Using the Python SDK
If you're integrating with our APIs using Python, the Dragoneye SDK streamlines the process with minimal setup. Here's how you can get started and explore the types and endpoints in detail.
Installation
Install the package using pip.
pip install dragoneye-python
Quick Start
Don't have an API key yet?

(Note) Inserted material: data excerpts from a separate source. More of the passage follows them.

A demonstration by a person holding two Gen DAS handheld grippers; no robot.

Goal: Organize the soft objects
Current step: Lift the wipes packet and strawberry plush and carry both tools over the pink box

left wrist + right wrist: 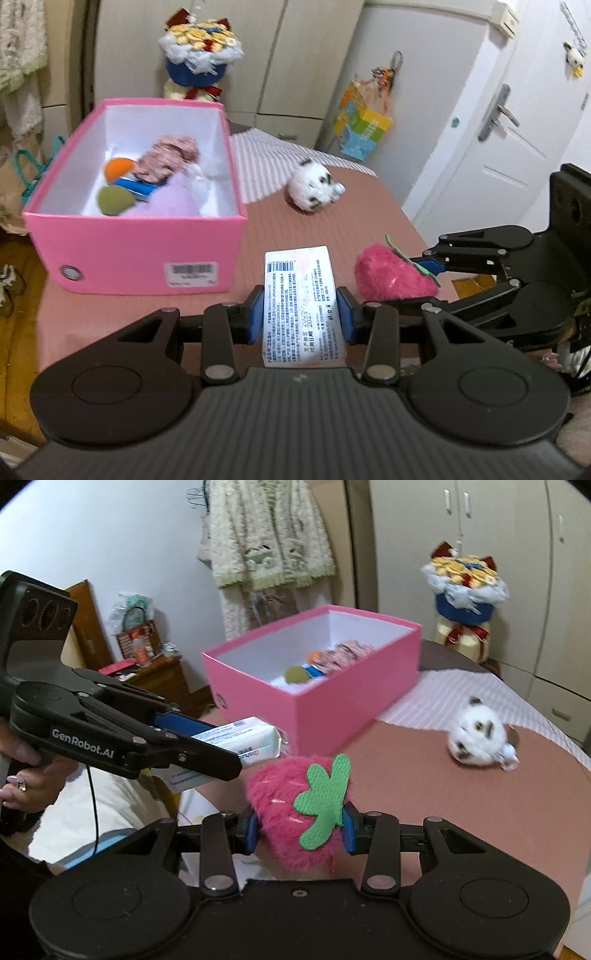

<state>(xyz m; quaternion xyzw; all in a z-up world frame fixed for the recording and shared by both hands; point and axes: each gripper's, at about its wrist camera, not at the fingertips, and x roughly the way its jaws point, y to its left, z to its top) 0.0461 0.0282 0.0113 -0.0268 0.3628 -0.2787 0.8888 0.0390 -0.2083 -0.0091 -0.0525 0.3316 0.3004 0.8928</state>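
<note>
My left gripper (pixel 301 315) is shut on a white tissue pack (pixel 301 295) with printed labels, held above the brown table. The same pack (pixel 240 740) shows in the right wrist view, clamped by the left gripper (pixel 207 746). My right gripper (pixel 298 829) is shut on a pink plush strawberry (pixel 284 812) with a green felt leaf, which also shows at the right of the left wrist view as the strawberry (pixel 391 275). An open pink box (pixel 140 254) stands ahead to the left, holding several soft toys. A white spotted plush (pixel 314 186) lies on the table beyond.
A plush bouquet (pixel 199 51) stands behind the box by the cupboards. A striped cloth (pixel 266 162) covers the table's far part. A door (pixel 517 122) is at the right, hanging fleece (pixel 266 535) and a wooden cabinet (pixel 162 675) at the left. A hand (pixel 26 779) holds the left gripper's handle.
</note>
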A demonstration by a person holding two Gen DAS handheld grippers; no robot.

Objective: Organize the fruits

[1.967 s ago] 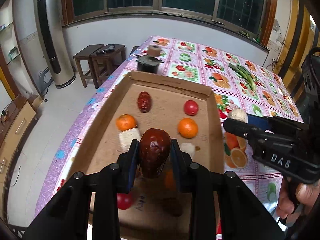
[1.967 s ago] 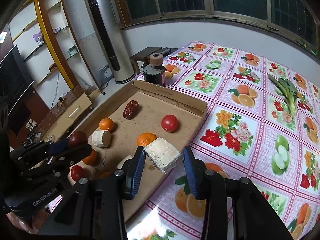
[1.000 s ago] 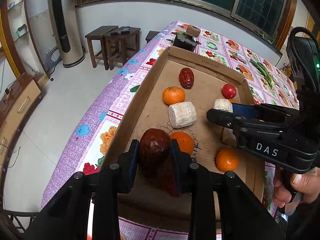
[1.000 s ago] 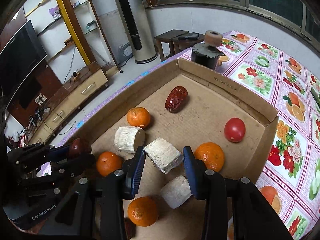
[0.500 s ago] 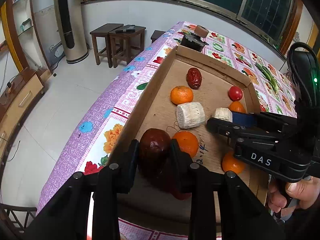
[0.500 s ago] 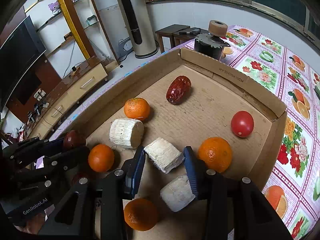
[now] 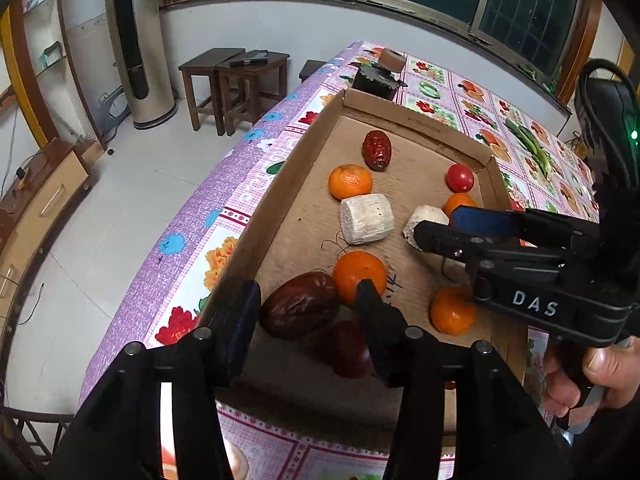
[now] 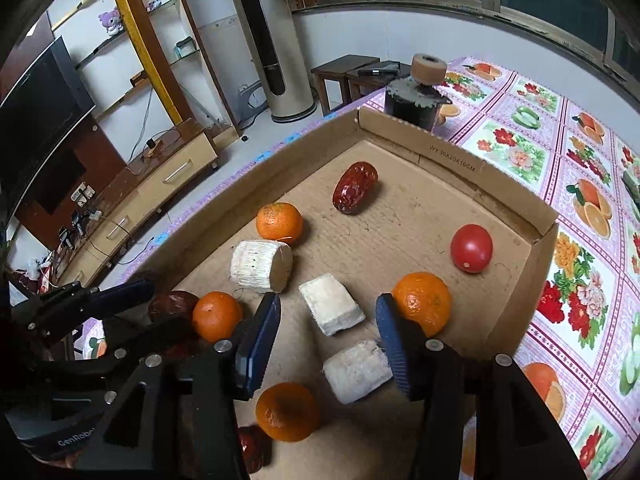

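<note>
Cardboard box: sitting on the flowered tablecloth, holding all the fruit.
Left gripper: its jaws are spreading apart over the box's near corner; a big dark red date is lying between them, leaning toward the left pad, no longer squeezed.
Right gripper: its jaws are widening too; a pale white block is resting on the box floor between them, with a gap showing on both sides.
Hand: wrapping around the right gripper's handle, beside the box's near right edge.
Oranges: one is touching the right gripper's right finger, another is sitting next to the big date.
Tomato: lying by the box's right wall.
Second date: lying near the box's far wall.
White cylinder: resting in the middle of the box, just beside a third orange.
</note>
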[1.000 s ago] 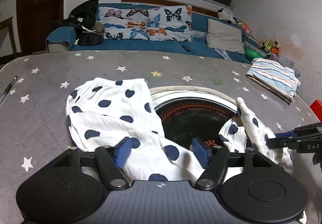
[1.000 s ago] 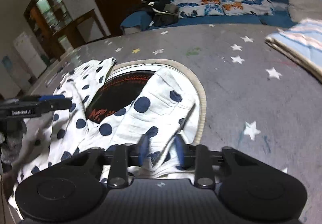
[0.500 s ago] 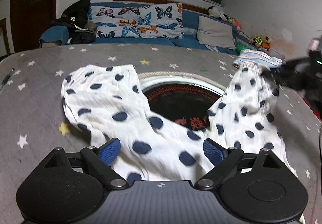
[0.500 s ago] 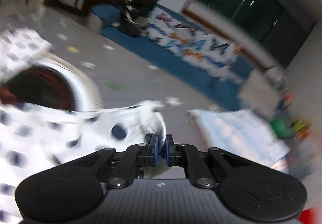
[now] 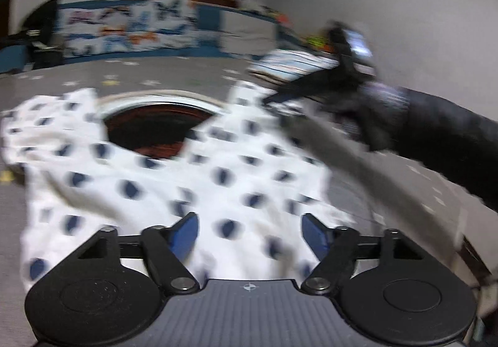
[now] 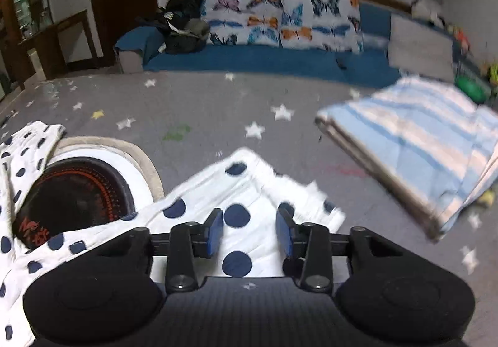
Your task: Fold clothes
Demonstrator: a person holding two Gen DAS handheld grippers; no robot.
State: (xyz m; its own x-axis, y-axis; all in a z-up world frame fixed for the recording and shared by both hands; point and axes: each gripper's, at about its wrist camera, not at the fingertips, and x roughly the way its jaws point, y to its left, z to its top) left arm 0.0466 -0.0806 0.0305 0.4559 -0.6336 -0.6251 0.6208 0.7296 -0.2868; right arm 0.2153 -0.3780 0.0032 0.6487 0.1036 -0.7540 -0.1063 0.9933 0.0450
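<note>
**Polka-dot garment spread on the starred cloth, both grippers released**

A white garment with navy dots (image 5: 193,178) is seen spread across a grey star-printed cloth (image 6: 199,104). In the left wrist view it fills the centre of the frame, with its two lobes reaching toward 10 and 1 o'clock around a round dark disc with red markings (image 5: 155,132), which is partly covered by the fabric. The left gripper (image 5: 249,233) is held with its blue pads (image 5: 186,235) wide apart over the near edge of the garment; nothing is clamped between them. That view is heavily blurred.

In the right wrist view, the right gripper (image 6: 250,233) is likewise shown released, its pads (image 6: 215,233) parted with a dotted corner of the garment (image 6: 242,200) lying between and beyond them; whether the pads touch the fabric cannot be told. The disc (image 6: 74,191) is found at 9 o'clock. A folded blue-and-white striped item (image 6: 417,147) is placed at 2 o'clock, apart from the garment. A blue sofa with butterfly cushions (image 6: 280,20) is seen at 12 o'clock.

From the left view, the right gripper (image 5: 274,97) is seen at 1 o'clock, at the garment's far right lobe.
</note>
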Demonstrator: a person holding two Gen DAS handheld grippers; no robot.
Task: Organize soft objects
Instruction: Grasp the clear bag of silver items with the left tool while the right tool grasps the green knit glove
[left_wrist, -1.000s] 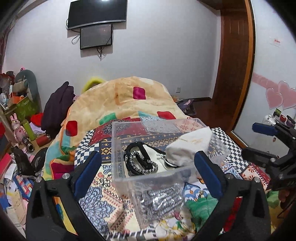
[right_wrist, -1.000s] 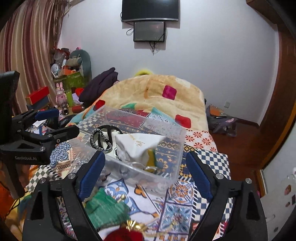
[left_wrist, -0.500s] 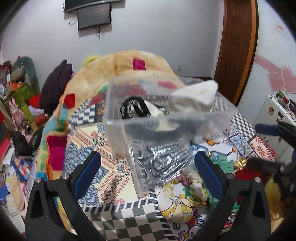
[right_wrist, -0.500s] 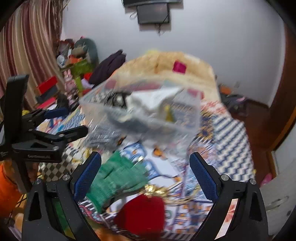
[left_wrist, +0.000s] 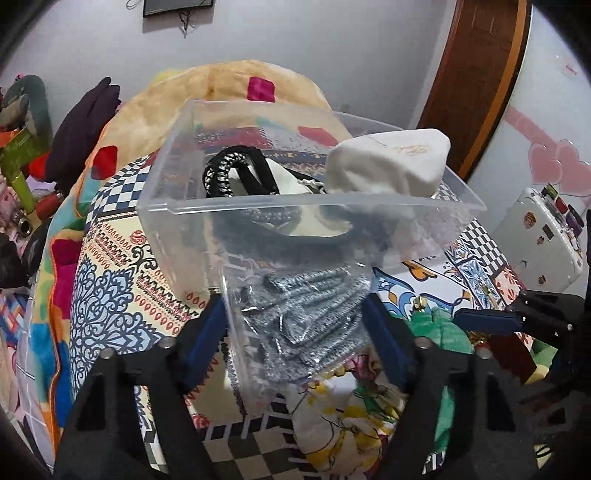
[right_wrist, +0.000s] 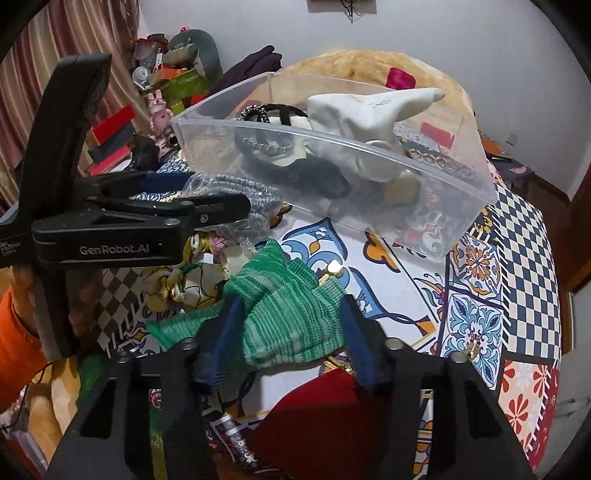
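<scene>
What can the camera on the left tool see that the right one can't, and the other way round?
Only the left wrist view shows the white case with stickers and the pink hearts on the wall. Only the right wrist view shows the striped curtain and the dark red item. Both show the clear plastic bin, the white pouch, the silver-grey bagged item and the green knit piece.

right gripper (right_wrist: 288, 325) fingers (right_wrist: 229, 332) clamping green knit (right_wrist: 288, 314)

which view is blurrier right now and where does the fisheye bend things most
Left wrist view: mostly sharp, slight smear at the right edge around the right tool; the door frame bows strongly. Right wrist view: crisp on the green knit and clear bin; curtain and left tool curve near the rim.
</scene>
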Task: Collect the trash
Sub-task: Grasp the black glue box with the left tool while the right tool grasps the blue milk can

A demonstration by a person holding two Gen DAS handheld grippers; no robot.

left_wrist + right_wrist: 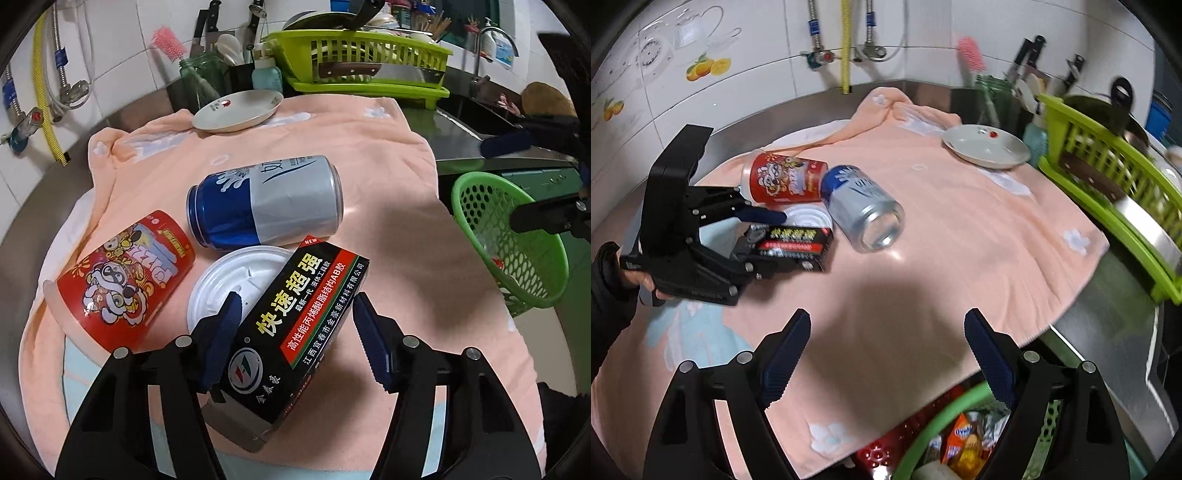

See Creating an Access Token.
To call the classifier, follow these steps:
import asyncio
from dragoneye import Dragoneye, Image, Video
async def main():
# The api_key can also be set via the DRAGONEYE_API_KEY environment variable.
client = Dragoneye(api_key="<YOUR_ACCESS_TOKEN>")
# Example: predict from an image
image = Image.from_path("photo.jpg")
image_result = await client.classification.predict_image(
media=image,
model_name="recognize_anything/your_model_name", # change to your desired model
)
# Example: predict from a video
# NOTE! When loading a file, you can optionally pass a file name or identifier
# that you use to identify your own files.
video = Video.from_path(
path="example.mp4",
name="any-file-name",
)
video_result = await client.classification.predict_video(
media=video,
model_name="recognize_anything/your_model_name",
)
# Accessing image results
for obj in image_result.objects:
bbox = obj.bbox_observation.normalized_bbox
top_category = max(obj.categories, key=lambda c: c.score)
print(f"Category: {top_category.name} ({top_category.score:.2f})")
for attr in top_category.attributes:
print(f" {attr.attribute_name}: {attr.option_name} ({attr.score:.2f})")
asyncio.run(main())
Model names follow the format recognize_anything/model_name. Use the name you specified when creating the model.
How predictions are structured
Both endpoints return a list of objects the model detected. Each object has:
- A bounding box — where the object is, in normalized
(x1, y1, x2, y2)coordinates. - One or more categories — what the object is, each with a confidence
score. - A list of attributes on each category — additional properties the model predicted (for example, a building's exterior color), each as the chosen option plus a score.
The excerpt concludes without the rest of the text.